- [THE TASK]
Write out, word for word, the part of the listing below that opens with the line containing "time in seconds" and closes with the line containing "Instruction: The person", keeping both of those lines and adding no others.

__________

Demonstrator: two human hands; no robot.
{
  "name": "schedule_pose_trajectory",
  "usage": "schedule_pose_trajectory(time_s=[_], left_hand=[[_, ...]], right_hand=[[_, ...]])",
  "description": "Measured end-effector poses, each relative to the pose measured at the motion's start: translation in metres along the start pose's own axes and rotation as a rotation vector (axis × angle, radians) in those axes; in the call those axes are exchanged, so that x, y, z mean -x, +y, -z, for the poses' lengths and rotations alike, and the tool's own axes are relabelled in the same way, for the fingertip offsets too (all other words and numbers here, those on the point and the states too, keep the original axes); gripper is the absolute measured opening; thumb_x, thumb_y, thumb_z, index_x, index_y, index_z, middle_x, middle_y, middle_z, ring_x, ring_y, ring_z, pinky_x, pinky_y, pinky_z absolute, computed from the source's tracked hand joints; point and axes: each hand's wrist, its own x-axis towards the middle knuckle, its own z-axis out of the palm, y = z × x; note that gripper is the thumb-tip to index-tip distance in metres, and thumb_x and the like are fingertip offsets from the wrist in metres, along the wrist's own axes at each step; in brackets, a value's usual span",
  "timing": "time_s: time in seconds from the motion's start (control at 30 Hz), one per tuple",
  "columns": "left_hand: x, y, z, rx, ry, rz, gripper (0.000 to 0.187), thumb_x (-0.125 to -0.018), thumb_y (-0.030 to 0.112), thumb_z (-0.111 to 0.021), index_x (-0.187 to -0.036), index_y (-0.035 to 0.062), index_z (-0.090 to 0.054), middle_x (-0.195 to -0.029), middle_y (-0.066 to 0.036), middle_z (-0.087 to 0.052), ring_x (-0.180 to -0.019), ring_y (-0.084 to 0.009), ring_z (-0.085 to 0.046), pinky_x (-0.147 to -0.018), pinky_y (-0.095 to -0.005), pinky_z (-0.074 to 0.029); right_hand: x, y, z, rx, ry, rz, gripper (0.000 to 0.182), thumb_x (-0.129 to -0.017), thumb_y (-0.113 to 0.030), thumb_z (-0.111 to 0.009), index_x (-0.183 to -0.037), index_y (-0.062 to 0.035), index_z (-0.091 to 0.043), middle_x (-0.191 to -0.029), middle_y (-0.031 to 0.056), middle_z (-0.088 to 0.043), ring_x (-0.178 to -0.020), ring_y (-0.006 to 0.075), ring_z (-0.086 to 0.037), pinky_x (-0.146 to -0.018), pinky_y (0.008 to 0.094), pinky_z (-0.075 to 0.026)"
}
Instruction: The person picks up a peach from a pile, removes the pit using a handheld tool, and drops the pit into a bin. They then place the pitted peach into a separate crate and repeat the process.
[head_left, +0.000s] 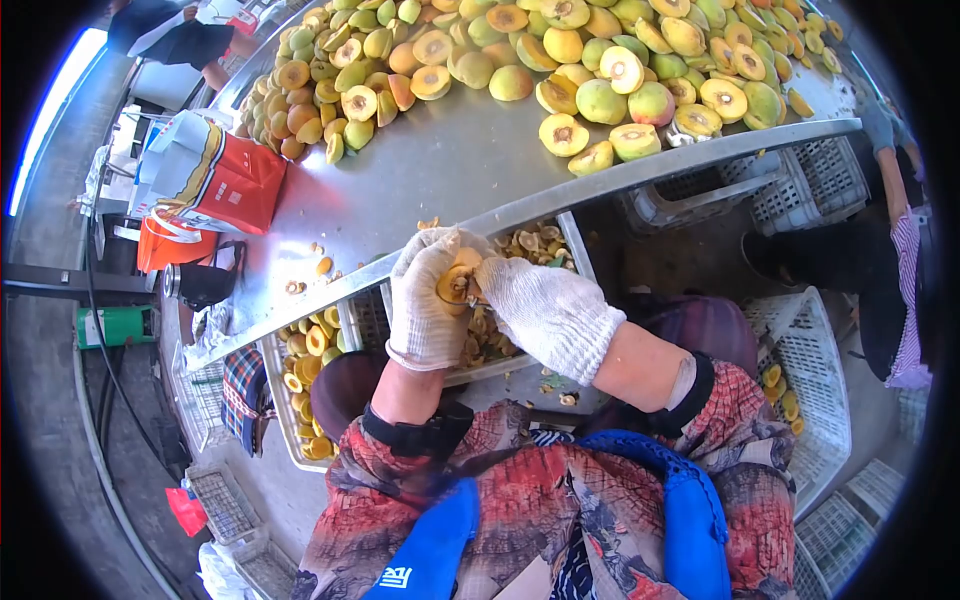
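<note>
My left hand, in a white knit glove, is wrapped round a halved yellow fruit with its cut face and brown centre showing. Gloved as well, my right hand has its fingers closed at the fruit's right side; a small piece of metal shows there, mostly hidden by the fingers. Both hands meet just over the near edge of the metal table. Below them a crate holds fruit scraps. Piled along the table's far side are many halved fruits.
On the left stand a red bag, an orange bag and a dark flask. A crate of fruit halves is at lower left, a white crate at right. Other people are at the right edge and upper left.
</note>
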Motion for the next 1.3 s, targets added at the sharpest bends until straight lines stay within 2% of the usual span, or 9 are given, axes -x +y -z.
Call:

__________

- [WRITTEN ANSWER]
  "timing": "time_s: time in seconds from the motion's start (control at 30 Hz), one per tuple",
  "columns": "left_hand: x, y, z, rx, ry, rz, gripper (0.000 to 0.187), thumb_x (-0.125 to -0.018), thumb_y (-0.030 to 0.112), thumb_z (-0.111 to 0.021), index_x (-0.187 to -0.036), index_y (-0.035 to 0.062), index_z (-0.090 to 0.054), middle_x (-0.195 to -0.029), middle_y (-0.066 to 0.036), middle_z (-0.087 to 0.052), ring_x (-0.180 to -0.019), ring_y (-0.084 to 0.009), ring_z (-0.085 to 0.046), pinky_x (-0.147 to -0.018), pinky_y (-0.095 to -0.005), pinky_z (-0.074 to 0.029); right_hand: x, y, z, rx, ry, rz, gripper (0.000 to 0.182), thumb_x (-0.129 to -0.017), thumb_y (-0.113 to 0.030), thumb_z (-0.111 to 0.009), index_x (-0.183 to -0.037), index_y (-0.062 to 0.035), index_z (-0.091 to 0.043), middle_x (-0.191 to -0.029), middle_y (-0.031 to 0.056), middle_z (-0.088 to 0.043), ring_x (-0.178 to -0.020), ring_y (-0.006 to 0.075), ring_z (-0.086 to 0.037), pinky_x (-0.146 to -0.018), pinky_y (0.008 to 0.094), pinky_z (-0.075 to 0.026)"
}
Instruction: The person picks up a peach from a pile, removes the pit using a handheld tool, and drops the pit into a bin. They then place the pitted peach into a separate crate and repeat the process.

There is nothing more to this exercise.